| What you should do |
Return the listing below unchanged, but without pictures.
______________________________
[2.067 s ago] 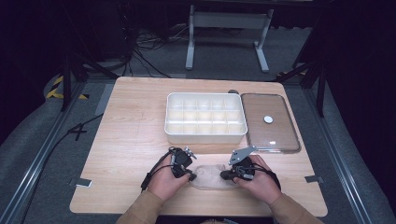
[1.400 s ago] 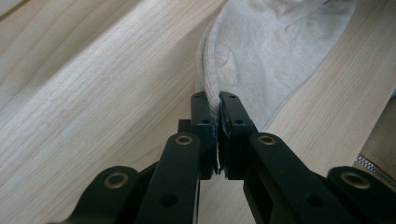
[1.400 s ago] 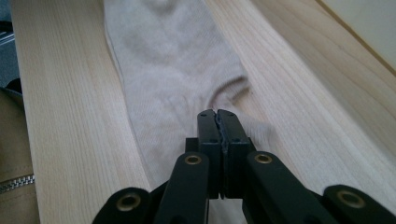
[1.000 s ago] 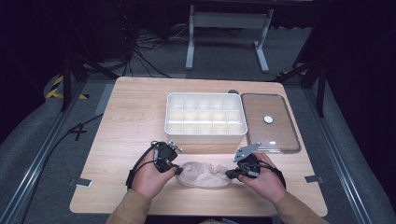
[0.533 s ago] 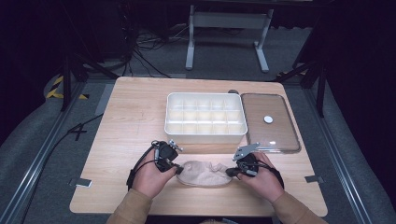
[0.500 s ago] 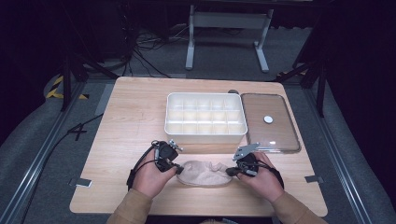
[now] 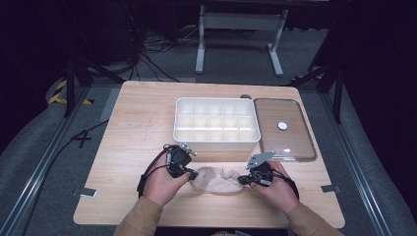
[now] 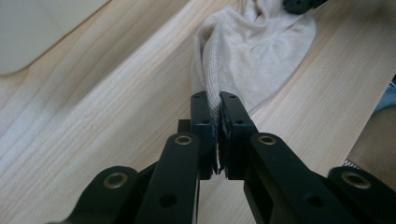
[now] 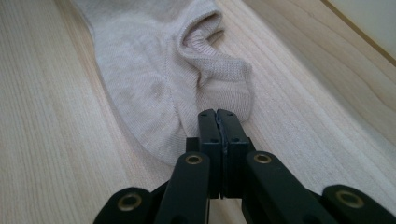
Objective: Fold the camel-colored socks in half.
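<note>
A beige sock (image 7: 216, 179) lies stretched out on the wooden table (image 7: 137, 128) between my two hands. My left gripper (image 7: 193, 173) is at its left end. In the left gripper view the left gripper (image 8: 218, 100) is shut on a ribbed fold of the sock (image 8: 261, 42), with fabric pinched between the pads. My right gripper (image 7: 242, 180) is at the sock's right end. In the right gripper view the right gripper (image 9: 217, 114) has its jaws pressed together at the edge of the sock's cuff (image 9: 219, 70), and no fabric shows between them.
A white compartment box (image 7: 216, 145) stands just beyond the sock, its cells looking empty. Its clear lid (image 7: 290, 142) with a white knob lies flat to the right of it. Bare wood stretches to the left of the box.
Two seconds ago the hands were close together with the sock bunched between them. The left gripper then moved left and the sock stretched out. Over the last second nothing has moved.
</note>
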Demonstrator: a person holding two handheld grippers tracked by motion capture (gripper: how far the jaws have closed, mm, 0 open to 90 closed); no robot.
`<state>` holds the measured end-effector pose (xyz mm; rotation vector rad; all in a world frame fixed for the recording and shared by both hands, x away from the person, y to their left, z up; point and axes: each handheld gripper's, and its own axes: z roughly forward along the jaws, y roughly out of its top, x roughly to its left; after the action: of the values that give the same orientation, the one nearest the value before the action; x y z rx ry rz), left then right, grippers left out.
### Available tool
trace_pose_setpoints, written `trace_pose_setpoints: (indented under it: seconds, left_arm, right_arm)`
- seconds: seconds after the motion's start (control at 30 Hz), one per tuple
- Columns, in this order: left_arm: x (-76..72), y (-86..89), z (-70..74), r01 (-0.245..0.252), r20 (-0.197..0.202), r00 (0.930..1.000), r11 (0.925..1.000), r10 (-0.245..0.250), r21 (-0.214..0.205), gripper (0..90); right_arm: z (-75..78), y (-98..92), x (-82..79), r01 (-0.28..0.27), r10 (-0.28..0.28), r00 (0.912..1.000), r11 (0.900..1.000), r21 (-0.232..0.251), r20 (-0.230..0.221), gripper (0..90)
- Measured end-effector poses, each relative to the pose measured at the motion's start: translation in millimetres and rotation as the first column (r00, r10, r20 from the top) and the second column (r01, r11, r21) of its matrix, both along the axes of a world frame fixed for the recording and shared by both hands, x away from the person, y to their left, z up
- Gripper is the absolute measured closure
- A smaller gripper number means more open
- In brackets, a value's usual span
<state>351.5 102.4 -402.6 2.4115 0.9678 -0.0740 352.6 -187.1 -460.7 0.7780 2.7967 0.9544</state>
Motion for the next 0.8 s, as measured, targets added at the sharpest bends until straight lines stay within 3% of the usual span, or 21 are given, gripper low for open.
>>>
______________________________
| Response |
[2.067 s ago] 
[1.400 s ago] 
[1.400 s ago] 
[1.000 s ago] 
[0.533 s ago] 
[0.500 s ago] 
[now] 
[now] 
[now] 
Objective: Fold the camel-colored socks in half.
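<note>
A beige sock (image 7: 216, 179) lies stretched out on the wooden table (image 7: 137, 128) between my two hands. My left gripper (image 7: 193, 173) is at its left end. In the left gripper view the left gripper (image 8: 218, 100) is shut on a ribbed fold of the sock (image 8: 261, 42), with fabric pinched between the pads. My right gripper (image 7: 242, 180) is at the sock's right end. In the right gripper view the right gripper (image 9: 217, 114) has its jaws pressed together at the edge of the sock's cuff (image 9: 219, 70), and no fabric shows between them.
A white compartment box (image 7: 216, 145) stands just beyond the sock, its cells looking empty. Its clear lid (image 7: 290, 142) with a white knob lies flat to the right of it. Bare wood stretches to the left of the box.
Two seconds ago the hands were close together with the sock bunched between them. The left gripper then moved left and the sock stretched out. Over the last second nothing has moved.
</note>
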Demonstrator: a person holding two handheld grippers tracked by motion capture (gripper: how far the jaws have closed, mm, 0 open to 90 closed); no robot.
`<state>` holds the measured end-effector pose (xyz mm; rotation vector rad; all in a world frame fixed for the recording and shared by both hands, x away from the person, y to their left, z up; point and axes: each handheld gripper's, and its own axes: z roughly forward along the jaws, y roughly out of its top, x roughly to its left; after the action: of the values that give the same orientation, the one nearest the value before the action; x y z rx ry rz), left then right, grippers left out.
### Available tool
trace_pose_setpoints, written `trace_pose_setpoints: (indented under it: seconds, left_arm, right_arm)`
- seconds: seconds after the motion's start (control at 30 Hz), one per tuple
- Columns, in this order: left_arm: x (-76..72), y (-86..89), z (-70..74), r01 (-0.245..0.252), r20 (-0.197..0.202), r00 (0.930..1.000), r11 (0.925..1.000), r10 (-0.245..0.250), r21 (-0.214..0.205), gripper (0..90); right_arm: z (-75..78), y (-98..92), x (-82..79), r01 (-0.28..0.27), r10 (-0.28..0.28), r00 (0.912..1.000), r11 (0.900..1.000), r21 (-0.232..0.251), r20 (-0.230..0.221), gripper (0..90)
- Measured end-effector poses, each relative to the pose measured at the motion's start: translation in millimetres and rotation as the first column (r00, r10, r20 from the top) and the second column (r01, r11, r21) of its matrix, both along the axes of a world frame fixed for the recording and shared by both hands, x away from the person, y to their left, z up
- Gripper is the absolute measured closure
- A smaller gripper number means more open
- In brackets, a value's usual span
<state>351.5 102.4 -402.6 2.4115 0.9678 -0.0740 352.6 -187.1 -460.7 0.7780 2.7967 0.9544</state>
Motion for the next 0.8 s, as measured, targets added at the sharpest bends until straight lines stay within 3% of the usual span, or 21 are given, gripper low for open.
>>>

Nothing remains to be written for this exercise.